Что пора бы отдать себя под контроль светочувствительным нервам — эта мысль обычно приходит мне на ум с приближением субботы. Но для рандеву с самим собою здесь, в этом уединенном тиханьском доме, мне необходимо перейти в другую комнату, вернее, подняться на второй этаж, где стоит шкаф, в дверцу которого женщины — по моде, завезенной из Франции, — велели врезать зеркало.
Однако неделю за неделей я забываю про зеркало и потому не попадаюсь самому себе на глаза. Так что отображение мое месяцами пылится в больших городах, подкарауливая меня где-либо в витринах, в зеркальной глубине которых прохожий, обозревающий выставленные товары, на заднем плане (позади декоративных цветочных ваз, ночников или дамских шляп, да, пожалуй, и по ценности тоже не случайно попавший туда) вдруг натыкается на собственный портрет.
На дворе март, а я с начала года, пожалуй, еще и не видел себя. Ну, а в прошлом году?
Чтобы установить в точности, когда же мы расстались, приходится возвратиться в далекое прошлое. Проблему ужинов мы разрешили в Копенгагене довольно просто: ужиная дома, в небольшом уютном номере миссионерской гостиницы, пробавляясь преимущественно молоком, несравненным молоком датских ферм. Через неделю врожденная галантность и желание сделать приятное близкому человеку толкнули меня на бунт против экономии. В то время как вдохновительница бережливого отношения к карману задержалась в молочном павильоне, который по чистоте соперничал с провизорской, я подступил к стерильно чистой витрине ближайшего гастрономического магазина.

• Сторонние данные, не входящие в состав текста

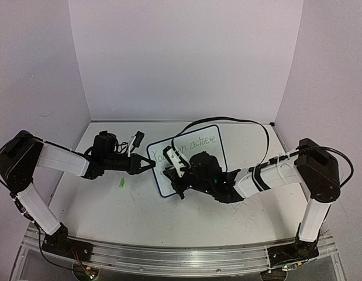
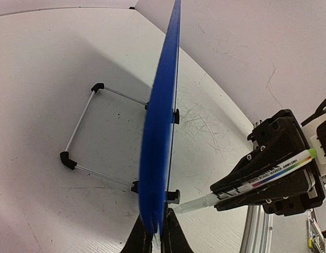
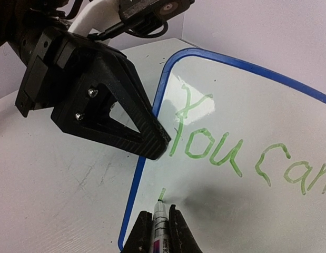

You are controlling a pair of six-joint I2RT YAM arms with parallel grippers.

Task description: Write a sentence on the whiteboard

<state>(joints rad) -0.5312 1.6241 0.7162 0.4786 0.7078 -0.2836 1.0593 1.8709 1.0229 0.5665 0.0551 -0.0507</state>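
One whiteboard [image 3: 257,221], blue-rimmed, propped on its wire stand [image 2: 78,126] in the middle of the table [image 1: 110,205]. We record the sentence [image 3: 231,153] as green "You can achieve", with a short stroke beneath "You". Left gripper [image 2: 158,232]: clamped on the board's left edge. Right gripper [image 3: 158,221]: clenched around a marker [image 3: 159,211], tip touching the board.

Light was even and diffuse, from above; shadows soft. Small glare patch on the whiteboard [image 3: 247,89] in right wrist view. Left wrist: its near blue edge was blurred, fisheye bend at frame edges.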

Тут рыба всех сортов, устрицы, морские и речные раки предлагали себя наперебой, в расчете на всякий вкус — в натуральном виде и заливными, в маринаде и засоле, выложенные на фарфоровые блюда и на пластмассовые тарелочки, в открытых коробках и закрытых; вся эта снедь наступала со стеклянных полок, идущих ярусами из глубины витрины. Дальняя стена витрины — дабы подчеркнуть чистоту ее и приумножить изобилие — была забрана огромным зеркалом. На нижних полках разместились более дешевые продукты, разные салаты и пикули; мне пришлось присесть на корточки, чтобы прочитать обозначенные на маленьких ярлычках цены. В памяти моей и посейчас живо то лицо из глубины витрины: чревоугодие и скаредность встретились со мной глазами, выглядывая то из-за консервированных маслин, то из-за банок с огурцами.
К старости у человека вытягивается нос. О чем нас известил еще Костолани[6] и тотчас утешил шуткой: все мы вешаем нос, расставаясь с жизнью.
Уши к старости тоже пускаются в рост. И об этом также мне известно не из учебника анатомии, а из дневника помышлявшего о самоубийстве Дриё ла Рошеля[7]. Он тоже не удержался, чтобы не прокомментировать этот факт убедительно и с литературным блеском: «L’homme montre, en prenant de l’âge qu’il n’est qu’un âne» — с годами по человеку становится видно, что он не более как осел.
Так, стало быть, все мы уныло бредем по неминуемому пути? Но на путника, на его внешний облик можно взглянуть и иначе. Нос вытягивается в длину оттого, что только теперь он унюхал какой-то след; а уши растут оттого, что всегда навострены: как бы нам не пропустить чего мимо ушей.
Самая непослушная часть человеческого лица, безусловно, нос. И неуклонное его разрастание мы, пожалуй, еще могли бы принять снисходительно, если не с чувством успокоения. Тем более что существует теория, вернее, давний спор между коротконосыми в большинстве своем англичанами и аборигенами Южной Франции, обладателями горбатых носов, которые утверждают, будто бы нос — свидетельство незаурядного ума, если не следствие его. По этой теории, увеличившийся к преклонным годам нос есть признак зрелого разума или — можно и так сказать — его неотъемлемое условие.
Но факт, что красноречивее носа ни одна часть человеческого лица не отражает той борьбы, которую душа наша ведет с бренностью плоти. По сравнению с глазами или ртом нос куда более своенравен. Подурнеть самым каверзным образом — это он умеет; но не без того, чтобы сохранить при этом известную внушительность и даже задор. Наверное, есть своя логика, и отнюдь не случайная, в том, что клоуны, шуты на масленичных гуляниях и актеры commedia dell’arte в своих масках больше всего подчеркивали уродство носа; если образ трагикомического казался им недостаточно броским, они привязывали к носу огромный стручок перца из папье-маше.